» **The problem**: The entries below should be transcribed in their entirety, exactly as written.

________________

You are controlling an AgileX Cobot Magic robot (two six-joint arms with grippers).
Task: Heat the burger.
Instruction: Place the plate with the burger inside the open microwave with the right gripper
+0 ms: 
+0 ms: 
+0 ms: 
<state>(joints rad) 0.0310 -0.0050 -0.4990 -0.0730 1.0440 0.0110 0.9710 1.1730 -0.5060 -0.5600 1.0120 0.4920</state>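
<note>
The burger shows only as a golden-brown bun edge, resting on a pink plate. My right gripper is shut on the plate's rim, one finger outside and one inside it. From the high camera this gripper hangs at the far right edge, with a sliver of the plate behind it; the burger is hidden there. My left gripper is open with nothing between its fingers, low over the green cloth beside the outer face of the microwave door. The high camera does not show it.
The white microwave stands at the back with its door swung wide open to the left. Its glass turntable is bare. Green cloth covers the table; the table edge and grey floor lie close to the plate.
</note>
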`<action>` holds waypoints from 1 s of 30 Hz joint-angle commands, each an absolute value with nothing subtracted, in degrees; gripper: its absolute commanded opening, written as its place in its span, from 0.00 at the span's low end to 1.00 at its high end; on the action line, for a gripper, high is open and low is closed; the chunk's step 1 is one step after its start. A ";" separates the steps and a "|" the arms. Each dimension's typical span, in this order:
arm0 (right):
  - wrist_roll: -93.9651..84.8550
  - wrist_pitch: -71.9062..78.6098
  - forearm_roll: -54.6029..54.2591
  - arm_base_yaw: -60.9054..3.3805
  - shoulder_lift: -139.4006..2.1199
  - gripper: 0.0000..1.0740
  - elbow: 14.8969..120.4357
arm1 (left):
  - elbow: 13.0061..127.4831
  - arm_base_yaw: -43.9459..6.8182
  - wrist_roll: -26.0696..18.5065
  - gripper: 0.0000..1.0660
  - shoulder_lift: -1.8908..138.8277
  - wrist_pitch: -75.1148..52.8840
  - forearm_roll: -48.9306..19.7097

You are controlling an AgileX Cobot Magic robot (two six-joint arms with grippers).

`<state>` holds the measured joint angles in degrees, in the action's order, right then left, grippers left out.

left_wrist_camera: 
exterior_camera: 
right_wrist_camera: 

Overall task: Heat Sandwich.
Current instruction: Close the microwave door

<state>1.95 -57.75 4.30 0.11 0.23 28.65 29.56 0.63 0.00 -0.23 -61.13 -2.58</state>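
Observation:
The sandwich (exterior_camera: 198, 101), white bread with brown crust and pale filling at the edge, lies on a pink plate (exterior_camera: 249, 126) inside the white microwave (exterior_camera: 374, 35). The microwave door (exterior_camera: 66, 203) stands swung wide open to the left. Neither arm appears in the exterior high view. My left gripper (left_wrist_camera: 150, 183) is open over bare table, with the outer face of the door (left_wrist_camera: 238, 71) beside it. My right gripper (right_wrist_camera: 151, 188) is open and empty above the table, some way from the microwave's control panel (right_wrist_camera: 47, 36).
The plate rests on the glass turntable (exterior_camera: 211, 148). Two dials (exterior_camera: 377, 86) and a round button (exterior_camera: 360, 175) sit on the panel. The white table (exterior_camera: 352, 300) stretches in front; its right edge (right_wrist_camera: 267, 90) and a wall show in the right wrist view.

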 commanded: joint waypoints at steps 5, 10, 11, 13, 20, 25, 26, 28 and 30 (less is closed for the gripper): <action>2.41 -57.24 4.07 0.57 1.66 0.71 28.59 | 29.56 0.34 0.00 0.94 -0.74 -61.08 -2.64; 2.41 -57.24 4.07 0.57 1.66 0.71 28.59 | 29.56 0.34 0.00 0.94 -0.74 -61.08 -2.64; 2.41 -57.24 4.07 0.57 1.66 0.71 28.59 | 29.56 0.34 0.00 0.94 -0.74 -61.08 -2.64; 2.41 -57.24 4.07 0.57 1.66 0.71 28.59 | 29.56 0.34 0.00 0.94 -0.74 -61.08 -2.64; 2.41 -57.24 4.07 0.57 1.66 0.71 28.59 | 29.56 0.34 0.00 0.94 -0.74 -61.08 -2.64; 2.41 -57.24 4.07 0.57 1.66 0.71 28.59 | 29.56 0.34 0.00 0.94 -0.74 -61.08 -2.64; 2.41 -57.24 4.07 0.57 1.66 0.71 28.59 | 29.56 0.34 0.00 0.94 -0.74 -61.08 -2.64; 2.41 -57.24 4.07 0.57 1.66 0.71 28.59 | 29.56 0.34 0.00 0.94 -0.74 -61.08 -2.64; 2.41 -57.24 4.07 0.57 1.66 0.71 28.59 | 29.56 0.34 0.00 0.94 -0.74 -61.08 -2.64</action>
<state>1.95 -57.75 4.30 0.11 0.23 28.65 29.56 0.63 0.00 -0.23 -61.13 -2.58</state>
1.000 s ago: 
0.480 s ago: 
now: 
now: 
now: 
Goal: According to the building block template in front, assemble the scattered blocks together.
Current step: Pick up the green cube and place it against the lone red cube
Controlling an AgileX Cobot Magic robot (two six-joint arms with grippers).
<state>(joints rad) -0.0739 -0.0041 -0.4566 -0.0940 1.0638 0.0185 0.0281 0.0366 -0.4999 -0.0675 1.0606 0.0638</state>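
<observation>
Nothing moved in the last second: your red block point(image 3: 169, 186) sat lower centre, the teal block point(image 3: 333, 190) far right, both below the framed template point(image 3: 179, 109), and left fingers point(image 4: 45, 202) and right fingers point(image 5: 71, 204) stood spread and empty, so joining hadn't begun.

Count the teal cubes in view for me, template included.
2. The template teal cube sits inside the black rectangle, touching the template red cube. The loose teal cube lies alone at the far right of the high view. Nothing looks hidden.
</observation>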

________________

» **Expected output**:
You are controlling an AgileX Cobot Magic robot (two six-joint arms with grippers).
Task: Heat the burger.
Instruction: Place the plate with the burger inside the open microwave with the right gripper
+0 ms: 
+0 ms: 
+0 ms: 
<state>(joints rad) 0.0310 -0.0050 -0.4990 -0.0730 1.0440 0.0110 0.9710 1.1730 -0.5060 -0.5600 1.0120 0.4920</state>
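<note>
The burger shows only as a golden-brown bun edge, resting on a pink plate. My right gripper is shut on the plate's rim, one finger outside and one inside it. From the high camera this gripper hangs at the far right edge, with a sliver of the plate behind it; the burger is hidden there. My left gripper is open with nothing between its fingers, low over the green cloth beside the outer face of the microwave door. The high camera does not show it.
The white microwave stands at the back with its door swung wide open to the left. Its glass turntable is bare. Green cloth covers the table; the table edge and grey floor lie close to the plate.
</note>
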`<action>` holds waypoints from 1 s of 30 Hz joint-angle commands, each an absolute value with nothing subtracted, in degrees; gripper: its absolute commanded opening, written as its place in its span, from 0.00 at the span's low end to 1.00 at its high end; on the action line, for a gripper, high is open and low is closed; the chunk's step 1 is one step after its start. A ";" separates the steps and a "|" the arms. Each dimension's typical span, in this order:
arm0 (right):
  - wrist_roll: -93.9651..84.8550
  - wrist_pitch: -71.9062..78.6098
  - forearm_roll: -54.6029..54.2591
  - arm_base_yaw: -60.9054..3.3805
  - shoulder_lift: -139.4006..2.1199
  - gripper: 0.0000..1.0740
  - elbow: 14.8969..120.4357
arm1 (left):
  - elbow: 13.0061..127.4831
  - arm_base_yaw: -43.9459..6.8182
  - wrist_roll: -26.0696..18.5065
  - gripper: 0.0000..1.0660
  - shoulder_lift: -1.8908..138.8277
  - wrist_pitch: -75.1148..52.8840
  - forearm_roll: -48.9306..19.7097

You are controlling an AgileX Cobot Magic robot (two six-joint arms with grippers).

`<state>` holds the measured joint angles in degrees, in the action's order, right then left, grippers left out.

left_wrist_camera: 
exterior_camera: 
right_wrist_camera: 

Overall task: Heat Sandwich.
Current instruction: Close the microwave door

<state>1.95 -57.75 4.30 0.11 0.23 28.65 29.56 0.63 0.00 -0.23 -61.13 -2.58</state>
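Observation:
The sandwich (exterior_camera: 198, 101), white bread with brown crust and pale filling at the edge, lies on a pink plate (exterior_camera: 249, 126) inside the white microwave (exterior_camera: 374, 35). The microwave door (exterior_camera: 66, 203) stands swung wide open to the left. Neither arm appears in the exterior high view. My left gripper (left_wrist_camera: 150, 183) is open over bare table, with the outer face of the door (left_wrist_camera: 238, 71) beside it. My right gripper (right_wrist_camera: 151, 188) is open and empty above the table, some way from the microwave's control panel (right_wrist_camera: 47, 36).
The plate rests on the glass turntable (exterior_camera: 211, 148). Two dials (exterior_camera: 377, 86) and a round button (exterior_camera: 360, 175) sit on the panel. The white table (exterior_camera: 352, 300) stretches in front; its right edge (right_wrist_camera: 267, 90) and a wall show in the right wrist view.
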
 commanded: joint waypoints at steps 5, 10, 11, 13, 20, 25, 26, 28 and 30 (less is closed for the gripper): <action>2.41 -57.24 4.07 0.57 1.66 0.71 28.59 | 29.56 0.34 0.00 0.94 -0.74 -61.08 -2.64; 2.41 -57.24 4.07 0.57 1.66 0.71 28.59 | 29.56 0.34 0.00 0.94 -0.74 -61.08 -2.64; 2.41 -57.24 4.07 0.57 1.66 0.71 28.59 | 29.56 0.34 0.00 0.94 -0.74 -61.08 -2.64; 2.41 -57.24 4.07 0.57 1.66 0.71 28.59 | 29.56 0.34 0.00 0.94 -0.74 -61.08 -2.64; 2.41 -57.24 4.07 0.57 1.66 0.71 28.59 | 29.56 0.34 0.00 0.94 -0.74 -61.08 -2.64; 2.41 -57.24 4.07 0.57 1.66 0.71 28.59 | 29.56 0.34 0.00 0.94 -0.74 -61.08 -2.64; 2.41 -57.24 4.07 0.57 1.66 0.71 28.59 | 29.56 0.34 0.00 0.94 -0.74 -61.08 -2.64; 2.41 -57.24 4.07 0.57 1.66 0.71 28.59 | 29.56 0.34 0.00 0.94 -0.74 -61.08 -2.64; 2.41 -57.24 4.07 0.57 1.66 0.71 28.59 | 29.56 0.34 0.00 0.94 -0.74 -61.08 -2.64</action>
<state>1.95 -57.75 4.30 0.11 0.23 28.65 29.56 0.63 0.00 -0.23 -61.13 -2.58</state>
1.000 s ago: 
0.480 s ago: 
now: 
now: 
now: 
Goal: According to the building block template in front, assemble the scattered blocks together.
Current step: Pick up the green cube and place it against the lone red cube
Controlling an AgileX Cobot Magic robot (two six-joint arms with grippers).
<state>(joints rad) -0.0739 -0.0041 -0.4566 -0.0940 1.0638 0.0185 0.0281 0.0366 -0.4999 -0.0675 1.0606 0.0638</state>
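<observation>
Nothing moved in the last second: your red block point(image 3: 169, 186) sat lower centre, the teal block point(image 3: 333, 190) far right, both below the framed template point(image 3: 179, 109), and left fingers point(image 4: 45, 202) and right fingers point(image 5: 71, 204) stood spread and empty, so joining hadn't begun.

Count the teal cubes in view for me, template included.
2. The template teal cube sits inside the black rectangle, touching the template red cube. The loose teal cube lies alone at the far right of the high view. Nothing looks hidden.
</observation>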

The answer to this exercise is complete.